In the presented experiments, EGFP was used as the reporter protein. However, the half-life of EGFP in the cell is several hours. This creates a delay in GFP signal loss upon siRNA expression and mRNA degradation. When more rapid responses are of interest, EGFP in our system could easily be replaced by destabilized GFP (Li et al., 1998). This modification could further streamline the shRNA validation process in yeast.
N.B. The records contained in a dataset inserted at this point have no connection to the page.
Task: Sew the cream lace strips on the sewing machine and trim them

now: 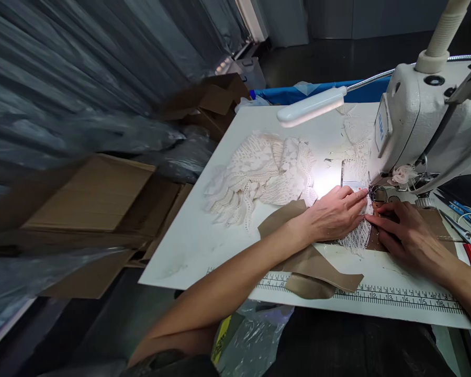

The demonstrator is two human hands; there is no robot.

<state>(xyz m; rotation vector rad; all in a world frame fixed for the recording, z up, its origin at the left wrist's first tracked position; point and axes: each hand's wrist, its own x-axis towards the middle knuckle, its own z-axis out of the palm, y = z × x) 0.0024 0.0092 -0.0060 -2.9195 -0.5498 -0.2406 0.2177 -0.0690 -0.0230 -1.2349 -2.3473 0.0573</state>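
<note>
Work: a narrow, fringed strip of cream openwork lace (355, 242) lies beneath my fingertips, at the needle end of a white-bodied sewing machine (406, 104)
Left hand (335, 212): palm down, fingers stretched out and pressing on the strip; not clenched
Right hand (404, 233): fingers bent, tips at the strip's right edge; whether I pinch or merely press, I cannot tell
Handling: probably light, limp and stretchy, its holes apt to snag; best held flat by the denser edge, clear of the loose fringe
Brown pieces: smooth, matt brown sheet material (324, 267) lies beneath my left forearm, apparently pliable and firmer than lace
Lace heap: a loose, crumpled mound of cream lace (267, 173) rests on the white tabletop (180, 251), left of my hands
Containers: an open tan cardboard carton (88, 193) and a farther brown cardboard box (220, 99), both left of the tabletop; a translucent plastic bin (253, 73) beyond
Contents: too dark or blurred to identify
</note>
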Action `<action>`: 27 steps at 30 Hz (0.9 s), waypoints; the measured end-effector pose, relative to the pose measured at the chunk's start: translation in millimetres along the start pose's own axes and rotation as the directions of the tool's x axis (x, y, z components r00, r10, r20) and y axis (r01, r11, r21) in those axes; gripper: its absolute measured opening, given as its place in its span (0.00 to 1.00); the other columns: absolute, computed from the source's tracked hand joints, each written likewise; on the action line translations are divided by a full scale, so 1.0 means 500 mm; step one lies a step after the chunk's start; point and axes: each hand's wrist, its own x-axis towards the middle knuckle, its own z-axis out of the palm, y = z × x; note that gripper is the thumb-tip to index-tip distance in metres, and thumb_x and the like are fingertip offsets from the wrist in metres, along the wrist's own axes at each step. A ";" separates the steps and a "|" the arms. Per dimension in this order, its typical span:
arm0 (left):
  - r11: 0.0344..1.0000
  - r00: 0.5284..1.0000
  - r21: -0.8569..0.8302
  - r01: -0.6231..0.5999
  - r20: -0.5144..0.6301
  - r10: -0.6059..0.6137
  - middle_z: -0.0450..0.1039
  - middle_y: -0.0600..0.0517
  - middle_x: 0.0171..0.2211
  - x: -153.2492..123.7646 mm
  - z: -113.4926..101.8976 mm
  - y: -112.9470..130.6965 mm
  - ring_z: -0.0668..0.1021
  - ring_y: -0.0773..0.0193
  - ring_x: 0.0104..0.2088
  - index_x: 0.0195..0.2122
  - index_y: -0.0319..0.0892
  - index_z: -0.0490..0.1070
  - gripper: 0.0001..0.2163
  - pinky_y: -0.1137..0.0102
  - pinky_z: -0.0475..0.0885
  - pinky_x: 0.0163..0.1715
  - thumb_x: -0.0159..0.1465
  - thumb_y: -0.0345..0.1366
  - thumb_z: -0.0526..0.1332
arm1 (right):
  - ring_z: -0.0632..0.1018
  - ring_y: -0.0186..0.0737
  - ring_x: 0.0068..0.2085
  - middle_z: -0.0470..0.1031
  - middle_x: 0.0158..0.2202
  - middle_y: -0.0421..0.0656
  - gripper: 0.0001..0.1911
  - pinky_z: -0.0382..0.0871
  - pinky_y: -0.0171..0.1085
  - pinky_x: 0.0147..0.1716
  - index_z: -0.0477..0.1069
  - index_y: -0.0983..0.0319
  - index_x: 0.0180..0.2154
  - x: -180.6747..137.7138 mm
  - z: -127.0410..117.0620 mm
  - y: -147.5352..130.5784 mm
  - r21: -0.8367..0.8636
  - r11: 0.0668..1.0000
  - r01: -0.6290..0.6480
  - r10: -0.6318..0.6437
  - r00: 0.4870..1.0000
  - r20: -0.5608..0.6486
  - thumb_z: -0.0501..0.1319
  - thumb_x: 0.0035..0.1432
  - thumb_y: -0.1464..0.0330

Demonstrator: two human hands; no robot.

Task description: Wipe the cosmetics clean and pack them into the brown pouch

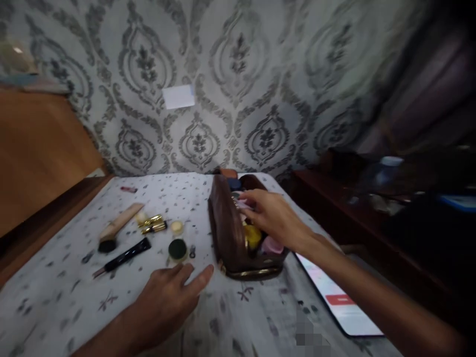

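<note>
A brown makeup bag (225, 223) stands unzipped on the patterned white sheet, with a yellow item (253, 237) and a pink item (272, 245) showing inside. My right hand (273, 210) reaches into its top, fingers pinched around a small pale item (243, 204) that they partly cover. Palm down on the sheet, my left hand (171, 295) is empty, its thumb and fingers apart. Just beyond it sits a small round jar with a dark top (177, 250). A small cream-coloured pot (177, 227) lies behind that jar.
Left on the sheet are a black tube (128, 257), a beige tube with a dark cap (121, 220), gold lipstick tubes (154, 227) and a small red item (128, 189). A lit phone or tablet (349, 317) lies under my right forearm. The patterned wall (238, 134) rises behind.
</note>
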 end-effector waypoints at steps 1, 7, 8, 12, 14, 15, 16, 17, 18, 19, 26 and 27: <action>1.000 0.999 -0.018 0.026 0.040 -0.025 0.78 0.46 0.39 -0.016 -0.001 -0.001 0.81 0.58 0.32 0.60 0.43 0.60 0.23 0.66 0.77 0.25 0.64 0.26 0.52 | 0.76 0.39 0.32 0.78 0.35 0.44 0.10 0.64 0.34 0.31 0.76 0.62 0.42 -0.002 0.003 0.001 -0.008 1.000 0.011 -0.012 0.999 -0.045 0.62 0.57 0.71; 0.961 0.961 -0.111 0.253 0.144 -0.236 0.78 0.45 0.45 -0.124 0.020 -0.032 0.81 0.57 0.41 0.60 0.41 0.56 0.20 0.66 0.78 0.32 0.67 0.30 0.51 | 0.71 0.35 0.24 0.75 0.34 0.43 0.09 0.65 0.35 0.25 0.75 0.61 0.42 -0.039 -0.004 -0.048 0.047 0.997 0.064 -0.043 0.937 -0.348 0.61 0.61 0.66; 0.947 0.950 -0.121 0.296 0.145 -0.278 0.77 0.44 0.46 -0.139 0.025 -0.043 0.81 0.57 0.43 0.58 0.41 0.58 0.17 0.65 0.77 0.34 0.68 0.30 0.50 | 0.71 0.34 0.24 0.75 0.34 0.43 0.08 0.66 0.35 0.26 0.75 0.60 0.41 -0.050 -0.001 -0.066 0.081 0.993 0.087 -0.050 0.924 -0.380 0.60 0.62 0.67; 0.877 0.875 -0.057 0.476 0.123 -0.467 0.77 0.43 0.46 -0.181 0.033 -0.114 0.80 0.56 0.44 0.50 0.40 0.65 0.11 0.63 0.76 0.39 0.70 0.33 0.48 | 0.75 0.37 0.29 0.75 0.32 0.42 0.06 0.68 0.35 0.29 0.74 0.59 0.40 -0.092 0.050 -0.138 0.245 0.946 0.214 -0.125 0.934 -0.335 0.58 0.64 0.69; 0.823 0.820 0.030 0.567 0.073 -0.568 0.76 0.42 0.44 -0.194 0.034 -0.157 0.78 0.54 0.44 0.49 0.39 0.67 0.12 0.61 0.74 0.41 0.70 0.36 0.49 | 0.76 0.38 0.30 0.75 0.31 0.43 0.07 0.70 0.35 0.29 0.74 0.59 0.40 -0.107 0.096 -0.169 0.353 0.903 0.245 -0.171 0.958 -0.230 0.56 0.65 0.70; 0.799 0.797 0.077 0.597 0.058 -0.601 0.76 0.42 0.44 -0.199 0.035 -0.176 0.77 0.52 0.44 0.49 0.39 0.68 0.13 0.59 0.74 0.42 0.70 0.37 0.49 | 0.76 0.37 0.30 0.75 0.31 0.43 0.08 0.70 0.35 0.30 0.74 0.59 0.40 -0.113 0.121 -0.184 0.401 0.886 0.233 -0.175 0.969 -0.175 0.55 0.65 0.70; 0.783 0.782 0.118 0.611 0.060 -0.620 0.75 0.41 0.44 -0.205 0.037 -0.192 0.77 0.50 0.45 0.50 0.38 0.68 0.13 0.58 0.73 0.43 0.70 0.37 0.49 | 0.75 0.36 0.29 0.75 0.31 0.43 0.09 0.70 0.34 0.29 0.74 0.60 0.39 -0.117 0.146 -0.198 0.435 0.873 0.220 -0.185 0.975 -0.121 0.55 0.65 0.71; 0.773 0.773 0.150 0.616 0.077 -0.630 0.75 0.40 0.44 -0.210 0.039 -0.204 0.76 0.49 0.45 0.50 0.38 0.68 0.14 0.56 0.72 0.43 0.70 0.37 0.49 | 0.74 0.35 0.27 0.75 0.31 0.43 0.10 0.69 0.34 0.28 0.74 0.60 0.39 -0.120 0.171 -0.212 0.456 0.868 0.195 -0.186 0.980 -0.065 0.54 0.65 0.72; 0.770 0.767 0.169 0.615 0.102 -0.634 0.74 0.40 0.44 -0.215 0.042 -0.213 0.75 0.48 0.45 0.50 0.37 0.68 0.14 0.56 0.71 0.43 0.70 0.37 0.50 | 0.74 0.34 0.27 0.75 0.32 0.44 0.10 0.68 0.33 0.27 0.75 0.61 0.38 -0.121 0.194 -0.227 0.476 0.861 0.180 -0.199 0.980 -0.011 0.55 0.64 0.72; 0.771 0.762 0.171 0.614 0.128 -0.635 0.74 0.40 0.44 -0.219 0.044 -0.218 0.75 0.48 0.45 0.50 0.37 0.68 0.14 0.56 0.71 0.44 0.69 0.37 0.50 | 0.74 0.34 0.27 0.76 0.33 0.44 0.10 0.68 0.33 0.28 0.75 0.61 0.38 -0.121 0.216 -0.243 0.488 0.857 0.163 -0.208 0.977 0.038 0.55 0.62 0.73; 0.712 0.680 -0.003 0.702 0.297 -0.670 0.74 0.41 0.44 -0.220 0.034 -0.223 0.76 0.50 0.46 0.44 0.39 0.65 0.08 0.62 0.70 0.42 0.67 0.37 0.53 | 0.74 0.34 0.26 0.75 0.30 0.41 0.09 0.67 0.33 0.28 0.76 0.63 0.38 -0.113 0.338 -0.334 0.657 0.736 -0.164 -0.064 0.949 0.309 0.59 0.56 0.74; 0.694 0.671 -0.049 0.719 0.307 -0.674 0.75 0.43 0.43 -0.217 0.029 -0.222 0.76 0.51 0.45 0.43 0.40 0.65 0.08 0.63 0.70 0.42 0.67 0.37 0.53 | 0.74 0.33 0.25 0.75 0.31 0.41 0.10 0.67 0.33 0.26 0.75 0.63 0.40 -0.113 0.351 -0.339 0.701 0.672 -0.241 -0.027 0.937 0.348 0.59 0.56 0.72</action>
In the current system, both shRNA and the GFP reporter are expressed from pGAL1 promoter, as was done in Drinnenberg et al 2009. However, it is advisable to employ distinct inducible promoters for shRNA and GFP to enable separate control over their expression within the same strain. This approach allows for the independent regulation of shRNA and GFP in response to specific experimental conditions or needs. With the current single promoter design, different strains must be used to obtain the reporter fluorescence signal without RNAi. Utilizing distinct promoters would enable the use of a single strain in which reporter expression can be independently induced from shRNA expression, simplifying the process of measuring uninterrupted reporter expression and streamlining the methodology.

While the first round of experiments confirmed efficient RNAi by the tested shRNAs, we were not able to detect quantitative differences in the efficiencies of these shRNAs, because most of them caused comparative partial suppression of the GFP reporter (Fig. 9, fluorescence dropping to GFP negative background level). In these strains shRNAs are expressed from a high copy number 2μ plasmid, which ensures extremely high expression. In future experiments, we could consider expressing shRNAs from a CEN plasmid, which exists in lower numbers within yeast cells, thereby resulting in reduced shRNA expression. This way the method could be more sensitive to quantitative differences in shRNA efficiency.

When combined with fluorescence-activated cell sorting and next generation sequencing, our method could be taken further to do high-throughput pooled screening of shRNAs. For example, a longer segment of the target sequence could be tiled with shRNAs and the resulting sequences could be ordered as a DNA oligonucleotide library. This library would be cloned to the shRNA expression plasmid as described above and transformed to yeast. However, instead of measuring the GFP expression suppression of single shRNAs, the pooled yeast library would be subjected to fluorescence-activated cell sorting and the cells driving the strongest GFP suppression would be quantified by next generation sequencing. This would allow rapid high-throughput quantitative characterization of shRNA efficiencies in a simple model organism.